It aint pretty

Aesthetics are such tricky things.   I can gaze down at the now entirely covered soft fruit orchard and be pleased.

I spent the morning mulching the mulberry sticks and vines. Fresh sticks mean green mulch.

So the colour variants on this ground are glaring and, dare I say it, unsightly.

But I see a future weed free zone. So it ain’t pretty, but it works.   But I will monitor it and see if the colour fades to a more acceptable brown beige over the season.   And if in doubt, I can add more old stick mulch.

I have come inside for lunch to defrost and dry my leather gloves. It’s cold out there, which is normal for winter. But it’s damp. Snow is threatening and there is a lot of humidity in the air.

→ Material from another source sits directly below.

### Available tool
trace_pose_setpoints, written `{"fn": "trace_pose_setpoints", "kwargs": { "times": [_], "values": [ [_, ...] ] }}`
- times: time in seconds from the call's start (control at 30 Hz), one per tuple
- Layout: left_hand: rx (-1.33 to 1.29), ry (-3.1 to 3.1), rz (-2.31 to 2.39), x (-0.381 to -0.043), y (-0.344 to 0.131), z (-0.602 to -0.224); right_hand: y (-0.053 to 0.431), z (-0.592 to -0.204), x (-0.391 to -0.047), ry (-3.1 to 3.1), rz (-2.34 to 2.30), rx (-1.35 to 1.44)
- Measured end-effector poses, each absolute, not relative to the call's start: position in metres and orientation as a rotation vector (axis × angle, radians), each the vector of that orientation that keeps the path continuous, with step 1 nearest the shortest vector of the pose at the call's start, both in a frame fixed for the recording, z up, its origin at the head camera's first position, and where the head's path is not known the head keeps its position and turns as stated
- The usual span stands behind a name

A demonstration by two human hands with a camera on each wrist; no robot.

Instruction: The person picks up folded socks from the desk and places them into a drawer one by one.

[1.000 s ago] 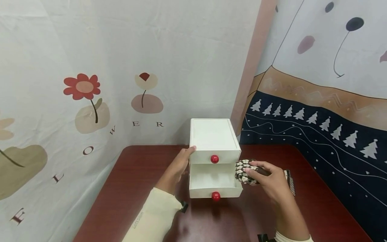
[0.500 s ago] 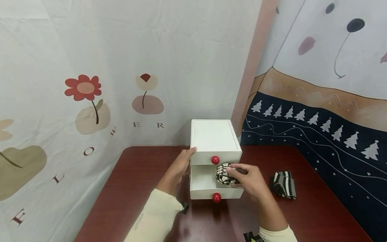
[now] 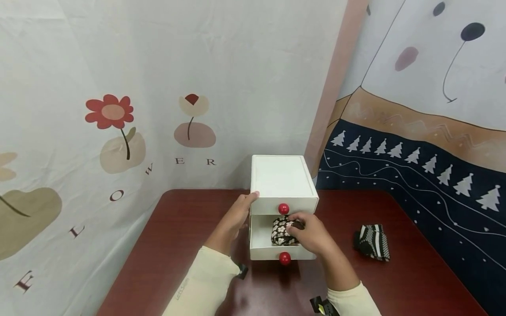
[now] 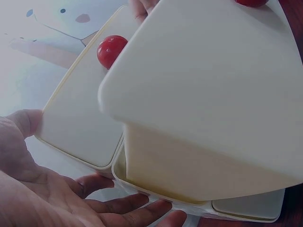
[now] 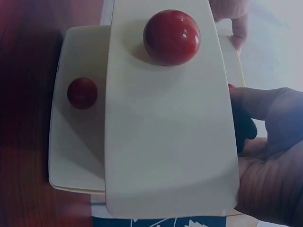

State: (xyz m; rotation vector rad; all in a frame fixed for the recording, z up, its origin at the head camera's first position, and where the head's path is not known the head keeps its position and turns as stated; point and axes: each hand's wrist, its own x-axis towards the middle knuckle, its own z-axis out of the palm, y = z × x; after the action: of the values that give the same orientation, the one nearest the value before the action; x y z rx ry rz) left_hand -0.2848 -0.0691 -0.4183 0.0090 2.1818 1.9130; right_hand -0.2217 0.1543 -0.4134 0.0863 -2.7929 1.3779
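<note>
A small white drawer cabinet [image 3: 282, 175] with red knobs stands on the table, and its middle drawer [image 3: 262, 253] is pulled out. My right hand [image 3: 312, 232] reaches over that drawer and pinches a rolled black sock with pale flowers [image 3: 281, 231] between thumb and fingers, down inside it. In the right wrist view the drawer front [image 5: 170, 127] hides most of the sock. My left hand [image 3: 235, 215] steadies the cabinet's left side. Its thumb presses near the upper front corner, and in the left wrist view the loosely extended fingers [image 4: 128, 205] lie along the side.
To the right on the dark red table [image 3: 189, 228] lies a folded black-and-white striped sock [image 3: 373, 242]. A lower drawer with a red knob [image 5: 82, 93] is closed beneath the pulled-out one. Printed fabric [image 3: 253, 79] hangs right behind the table.
My right hand has carried the floral sock leftward from beside the cabinet into the pulled-out drawer, uncovering the striped sock on the table. The left hand has stayed at the cabinet.
</note>
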Motion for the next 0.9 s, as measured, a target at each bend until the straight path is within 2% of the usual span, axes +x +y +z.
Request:
{"fn": "trace_pose_setpoints", "kwargs": {
  "times": [0.3, 0.57, 0.9],
  "values": [
    [0.019, 2.198, 1.891, -0.285, -0.07, -0.417, 0.142, -0.414, -0.223, -2.923, 1.157, 0.182],
    [0.032, 2.195, 1.901, -0.285, -0.07, -0.417, 0.138, -0.412, -0.221, -3.053, 0.995, 0.147],
    [0.047, 2.2, 1.903, -0.286, -0.07, -0.416, 0.143, -0.407, -0.209, -2.895, 0.977, 0.195]
  ]
}}
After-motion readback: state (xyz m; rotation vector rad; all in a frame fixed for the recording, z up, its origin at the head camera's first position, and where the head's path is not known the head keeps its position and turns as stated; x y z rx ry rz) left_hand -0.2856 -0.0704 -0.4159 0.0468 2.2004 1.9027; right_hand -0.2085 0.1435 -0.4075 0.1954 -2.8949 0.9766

And hence on my hands. We had rain in the night (well, snow) and the soil and grasses are wonderfully damp.

A fact which might think I was bright enough to choose a job that didn’t involve getting my hands in the soil. Hah! Never underestimate the power of The List.

I had only done three quarters of the mass of grass cutting back job yesterday. So went at the steep bank above the pool with a certain gusto. (Which is a product I wish I could add to the soles of my boots to stop the slide down hill when inattentively pruning.)

Still it’s done. And voila another area of the garden that doesn’t look pretty.   Three ugly pictures in one post.   That’s January for you.

I have a lot of eragrostis grasses in these little terrace beds in the bank above the potting shed.   And they don’t do much. So I’ve cut them back and marked them for moving. (And given the beds a good weed as I went.)

Spring is going to see a lot more grasses being transplanted down onto the huge pool banks.

I was actually delighted to see a lot of small self sown eragrostis in among the monster plants here on the bank.   But these things take so much time in a hot climate.

So I’m going to strip every other area of the garden bare of this useful ornamental grass and put it to work.

Here’s a pretty distraction. Well, a brief one. Artur perched on my lap for a grand total of six minutes today.   Then took to a box to snooze. It’s that kind of weather.

And he’s all fluffed up as it’s frankly freezing in my potting shed.

I lingered long enough to pot on three photinia plants and a ligurstrum and then high tailed out of there.

I know where he really wants to be; that’s sitting on my lap indoors in front of the fire.   But that’s not going to happen. It’s not on The List.